One purpose of the study was to look at how risk and protective factors operate within different racial/ethnic groups. We did not want to assume that the dynamics affecting emotional stress and destructive behavior would be the same in each community. In fact, unique and varied findings did emerge in each community. Another glance at Tables 2-4 provides many examples of factors that were significant predictors of emotional stress, suicide risk or delinquency for some racial/ethnic groups but not for others. Special attention to the dynamics in different groups allowed us to find unexpected relationships that would otherwise have been lost. One of the most disturbing of these was the finding that American Indian youth who were doing relatively well in school were more likely to report suicidal thoughts or attempts.

In addition to differences, the study also identified several universal and cross-cutting factors that had an impact on outcomes for adolescents in every racial ethnic group. This was most true for emotional stress, where strong connections with the family emerged as a powerful factor promoting resiliency across-theboard, and where worries about violence, negative body image, and boredom (nothing to do) were consistently associated with greater stress. High emotional stress was, in turn, an important predictor of suicide risk in every racial/ethnic group, as was the experience of dealing with recent major emotional or mental health problems within the family.

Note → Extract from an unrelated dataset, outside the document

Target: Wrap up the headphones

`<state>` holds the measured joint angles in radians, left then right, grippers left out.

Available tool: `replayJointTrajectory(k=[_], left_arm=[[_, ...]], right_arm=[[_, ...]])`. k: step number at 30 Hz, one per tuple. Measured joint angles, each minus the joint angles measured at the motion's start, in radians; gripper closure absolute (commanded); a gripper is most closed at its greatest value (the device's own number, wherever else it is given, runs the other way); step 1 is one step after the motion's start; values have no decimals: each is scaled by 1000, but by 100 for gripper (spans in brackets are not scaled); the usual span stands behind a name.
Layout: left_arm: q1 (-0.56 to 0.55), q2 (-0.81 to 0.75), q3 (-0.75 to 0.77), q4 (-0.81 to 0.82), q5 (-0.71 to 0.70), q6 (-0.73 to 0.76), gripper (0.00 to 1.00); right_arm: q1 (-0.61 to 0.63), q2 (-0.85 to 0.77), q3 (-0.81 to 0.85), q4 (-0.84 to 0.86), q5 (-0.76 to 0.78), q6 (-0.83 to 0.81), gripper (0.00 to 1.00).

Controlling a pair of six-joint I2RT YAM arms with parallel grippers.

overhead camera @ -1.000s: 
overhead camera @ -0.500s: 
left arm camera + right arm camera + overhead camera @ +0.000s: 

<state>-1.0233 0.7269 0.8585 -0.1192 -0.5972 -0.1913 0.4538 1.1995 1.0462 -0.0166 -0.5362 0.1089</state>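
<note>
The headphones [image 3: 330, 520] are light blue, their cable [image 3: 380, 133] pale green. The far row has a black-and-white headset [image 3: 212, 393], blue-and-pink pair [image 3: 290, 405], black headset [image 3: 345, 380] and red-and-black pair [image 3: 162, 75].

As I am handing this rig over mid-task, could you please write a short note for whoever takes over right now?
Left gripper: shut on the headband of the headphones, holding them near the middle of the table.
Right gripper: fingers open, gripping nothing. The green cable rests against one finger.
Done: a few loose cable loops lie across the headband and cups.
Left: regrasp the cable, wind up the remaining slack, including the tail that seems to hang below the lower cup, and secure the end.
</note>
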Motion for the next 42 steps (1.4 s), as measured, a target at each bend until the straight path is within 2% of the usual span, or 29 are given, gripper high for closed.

It is striking, though, how many of these factors are linked to personal relationships and to the adolescent's sense of belonging. Strong family connections has already been mentioned as a universal factor helping to reduce emotional stress. At least in some communities, caring relationships with people outside the family also helped reduce emotional stress, and being able to turn to parents for help was associated with lower delinquency. Conversely, mental and emotional problems within the family, physical abuse, and having no one to turn to for help seemed to contribute to greater stress or destructive behavior. Addressing this fundamental adolescent, and human, need for caring relationships and belonging must be an integral feature of all public policies, programs and interventions, no matter what their specific focus or content.

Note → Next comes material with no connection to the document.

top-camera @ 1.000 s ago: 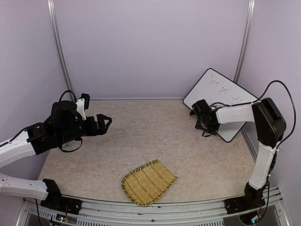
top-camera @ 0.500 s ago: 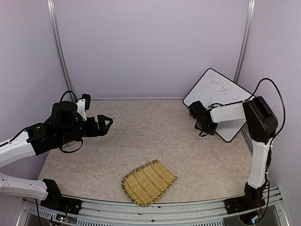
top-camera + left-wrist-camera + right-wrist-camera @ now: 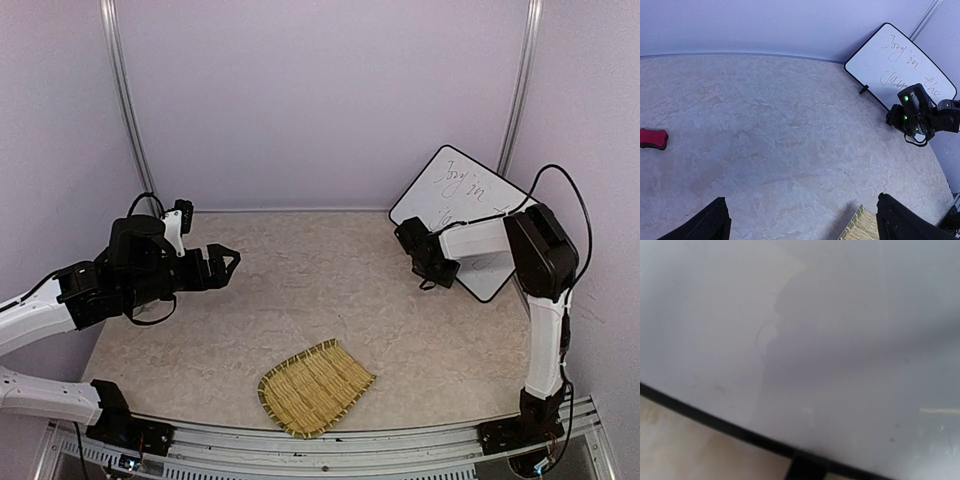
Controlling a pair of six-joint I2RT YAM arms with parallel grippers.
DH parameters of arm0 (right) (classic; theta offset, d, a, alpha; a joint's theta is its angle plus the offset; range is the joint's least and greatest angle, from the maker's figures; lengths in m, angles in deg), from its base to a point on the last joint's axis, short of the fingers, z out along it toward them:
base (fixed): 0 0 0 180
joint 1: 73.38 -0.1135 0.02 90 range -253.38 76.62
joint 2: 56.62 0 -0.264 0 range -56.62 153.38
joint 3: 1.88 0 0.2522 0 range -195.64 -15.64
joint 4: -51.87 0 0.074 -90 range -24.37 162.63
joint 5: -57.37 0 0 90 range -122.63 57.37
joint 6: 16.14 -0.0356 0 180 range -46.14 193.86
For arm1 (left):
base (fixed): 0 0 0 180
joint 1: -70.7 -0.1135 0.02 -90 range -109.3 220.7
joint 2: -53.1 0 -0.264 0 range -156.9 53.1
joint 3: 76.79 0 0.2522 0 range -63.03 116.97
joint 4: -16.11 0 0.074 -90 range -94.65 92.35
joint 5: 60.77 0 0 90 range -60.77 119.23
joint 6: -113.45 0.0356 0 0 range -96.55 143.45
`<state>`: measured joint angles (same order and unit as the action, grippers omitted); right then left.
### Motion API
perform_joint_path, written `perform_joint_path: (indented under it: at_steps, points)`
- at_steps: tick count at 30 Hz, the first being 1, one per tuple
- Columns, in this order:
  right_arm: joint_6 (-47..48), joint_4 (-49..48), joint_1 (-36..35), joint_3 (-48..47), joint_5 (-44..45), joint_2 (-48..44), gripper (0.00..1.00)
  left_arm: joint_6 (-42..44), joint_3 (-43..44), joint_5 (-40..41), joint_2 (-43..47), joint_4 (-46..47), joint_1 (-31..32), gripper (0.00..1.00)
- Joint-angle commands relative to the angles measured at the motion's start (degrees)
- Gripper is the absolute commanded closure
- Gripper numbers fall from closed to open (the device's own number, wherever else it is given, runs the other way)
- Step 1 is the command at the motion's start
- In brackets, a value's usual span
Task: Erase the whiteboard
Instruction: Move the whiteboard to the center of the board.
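The written-on whiteboard [image 3: 462, 185] leans at the worktop's [image 3: 330, 300] far right corner; the right pincer [image 3: 413, 251], spread or pressed together I cannot tell, crowds its lower edge and may topple it, while the left pincer [image 3: 231, 263] gapes well to its left.

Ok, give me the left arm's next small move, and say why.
Probably swing the left tool toward the red eraser lying on the table at the left edge of its wrist view. The whiteboard bears handwriting, the left tool hangs open and empty, and the right tool sits at the board's lower edge, its hold unclear.
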<state>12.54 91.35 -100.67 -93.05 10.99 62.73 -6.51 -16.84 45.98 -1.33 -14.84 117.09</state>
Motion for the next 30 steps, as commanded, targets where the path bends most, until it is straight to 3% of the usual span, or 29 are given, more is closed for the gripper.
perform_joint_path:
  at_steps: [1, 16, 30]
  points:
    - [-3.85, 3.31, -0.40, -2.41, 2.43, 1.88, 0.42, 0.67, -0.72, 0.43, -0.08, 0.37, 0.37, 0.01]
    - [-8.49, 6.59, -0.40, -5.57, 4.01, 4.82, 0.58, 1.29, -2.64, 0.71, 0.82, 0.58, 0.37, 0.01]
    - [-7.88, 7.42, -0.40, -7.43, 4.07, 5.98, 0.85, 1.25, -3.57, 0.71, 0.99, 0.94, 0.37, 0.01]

While there is much excitement about the search for ingredients that strengthen resiliency, there is a recognition that this is not a magic cure all and should not be the sole focus of adolescent health. Our collaborators on this project from the University of MN point out in a separate article:

Michael Resnick, Linda J. Harris and Robert W Blum, "The Impact of Caring and Connectedness on Adolescent Health and Wellness," in Journal of Pediatrics and Child Health, 1993, 29, Suppl. 1:1-9.

"Caring, while extraordinarily important in the lives of young people, is not a substitute for correcting fundamental threats to health, rooted in the economic disparities that have become increasingly manifest due to both deliberate government policies and a shifting economic infrastructure that strains the ability of families and individuals to thrive or function. In fact, the sense of disaffiliation of growing numbers of young people, noted with alarm by many commentators, is accentuated by trends in the economy which make it increasingly harder for families to earn sufficient income with benefits, to meet the costs of housing, food and everyday living."

Two streams of activism, therefore, need to come together. The structural issues -- creating good jobs, health insurance, child care, education, job training, tax reform and more -- must move ahead. But they must be joined by policies and programs that address the specific kinds of risk and protective factors identified in this study.